■ **WHAT IS NEEDED**: Transcribe the whole listing below without changing a word, but leave out every image.
______________________________
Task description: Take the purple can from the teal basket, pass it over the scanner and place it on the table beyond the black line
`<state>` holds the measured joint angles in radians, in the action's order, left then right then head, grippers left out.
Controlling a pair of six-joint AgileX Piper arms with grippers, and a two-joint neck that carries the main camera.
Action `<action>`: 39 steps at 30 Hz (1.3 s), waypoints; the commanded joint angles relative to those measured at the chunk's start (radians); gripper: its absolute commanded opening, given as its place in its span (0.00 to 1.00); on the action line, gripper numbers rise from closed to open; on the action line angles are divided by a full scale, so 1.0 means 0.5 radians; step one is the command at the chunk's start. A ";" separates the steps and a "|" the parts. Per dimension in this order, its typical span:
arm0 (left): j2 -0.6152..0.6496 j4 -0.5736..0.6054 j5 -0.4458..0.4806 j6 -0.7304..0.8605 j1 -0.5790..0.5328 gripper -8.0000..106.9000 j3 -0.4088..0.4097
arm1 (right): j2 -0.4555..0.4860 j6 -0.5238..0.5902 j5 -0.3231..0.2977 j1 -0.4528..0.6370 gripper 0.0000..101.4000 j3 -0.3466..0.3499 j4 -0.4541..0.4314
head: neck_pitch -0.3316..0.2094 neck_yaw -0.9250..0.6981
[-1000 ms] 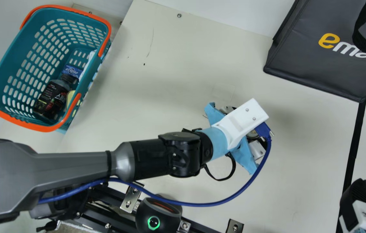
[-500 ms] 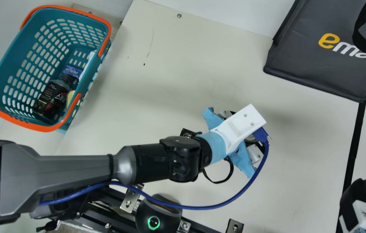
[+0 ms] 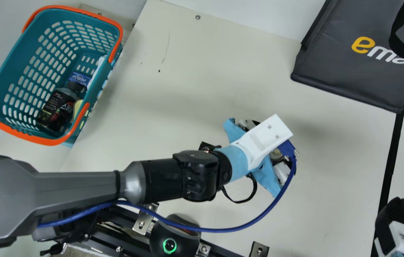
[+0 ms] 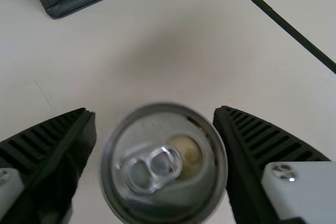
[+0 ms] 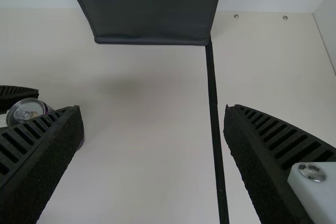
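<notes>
My left gripper (image 3: 262,142) is over the middle of the table, largely hidden by its own mount. In the left wrist view the left gripper (image 4: 155,113) is shut on the purple can (image 4: 164,166), whose silver lid faces the camera. The right wrist view shows the can (image 5: 29,111) beside one of its fingers; whether its base touches the table I cannot tell. My right gripper (image 3: 396,217), partly in view at the lower right, and the same gripper (image 5: 153,109) in its wrist view is open and empty. The black line (image 3: 392,155) runs right of the can. The teal basket (image 3: 4,75) is upper left, the scanner (image 3: 171,237) at the bottom.
A dark grey bag (image 3: 352,71) stands at the upper right, by the black line's far end. In the basket are a dark bottle (image 3: 57,109) and a blue pack (image 3: 79,77). A blue cable (image 3: 237,225) hangs along my left arm.
My left arm's gripper has shifted slightly toward the near edge and a little left, with hardly any motion in the last half second. The right gripper has kept still.
</notes>
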<state>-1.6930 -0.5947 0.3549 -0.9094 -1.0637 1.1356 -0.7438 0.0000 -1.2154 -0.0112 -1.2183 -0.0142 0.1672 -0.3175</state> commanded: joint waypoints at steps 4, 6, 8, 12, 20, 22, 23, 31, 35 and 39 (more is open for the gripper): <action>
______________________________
■ **OUTPUT OF THE TASK**:
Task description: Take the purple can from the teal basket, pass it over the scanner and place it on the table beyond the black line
`<state>` holds the measured joint angles in radians, in the action's order, left then right then head, grippers left out.
Controlling a pair of six-joint AgileX Piper arms with grippers, and a two-joint neck that carries the main camera.
Action `<action>`: 39 steps at 30 Hz (1.3 s), waypoints; the commanded joint angles relative to those measured at the chunk's start (radians); gripper: its absolute commanded opening, given as its place in its span (0.00 to 1.00); on the action line, gripper numbers rise from closed to open; on the action line angles are divided by a full scale, so 1.0 means 0.5 radians; step one is the command at the chunk's start. A ";" separates the steps and a "|" the parts. Per dimension in this order, its typical span:
arm0 (left): j2 -0.6152..0.6496 j4 -0.5736..0.6054 j5 -0.4458..0.4806 j6 -0.7304..0.8605 j1 -0.5790..0.5328 gripper -8.0000..106.9000 j3 -0.4088..0.4097
arm1 (right): j2 -0.4555..0.4860 j6 -0.5238..0.5902 j5 -0.3231..0.2977 j1 -0.4528..0.6370 gripper 0.0000..101.4000 j3 -0.3466..0.3499 j4 -0.4541..0.4314
head: neck_pitch -0.3316..0.2094 neck_yaw -0.9250..0.6981
[-1000 ms] 
[-500 ms] 
[+0 ms] 
[+0 ms] 
[+0 ms] 
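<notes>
My left gripper (image 3: 262,142) is over the middle of the table, largely hidden by its own mount. In the left wrist view the left gripper (image 4: 155,113) is shut on the purple can (image 4: 164,166), whose silver lid faces the camera. The right wrist view shows the can (image 5: 29,111) beside one of its fingers; whether its base touches the table I cannot tell. My right gripper (image 3: 396,217), partly in view at the lower right, and the same gripper (image 5: 153,109) in its wrist view is open and empty. The black line (image 3: 392,155) runs right of the can. The teal basket (image 3: 4,75) is upper left, the scanner (image 3: 171,237) at the bottom.
A dark grey bag (image 3: 352,71) stands at the upper right, by the black line's far end. In the basket are a dark bottle (image 3: 57,109) and a blue pack (image 3: 79,77). A blue cable (image 3: 237,225) hangs along my left arm.
My left arm's gripper has shifted slightly toward the near edge and a little left, with hardly any motion in the last half second. The right gripper has kept still.
</notes>
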<state>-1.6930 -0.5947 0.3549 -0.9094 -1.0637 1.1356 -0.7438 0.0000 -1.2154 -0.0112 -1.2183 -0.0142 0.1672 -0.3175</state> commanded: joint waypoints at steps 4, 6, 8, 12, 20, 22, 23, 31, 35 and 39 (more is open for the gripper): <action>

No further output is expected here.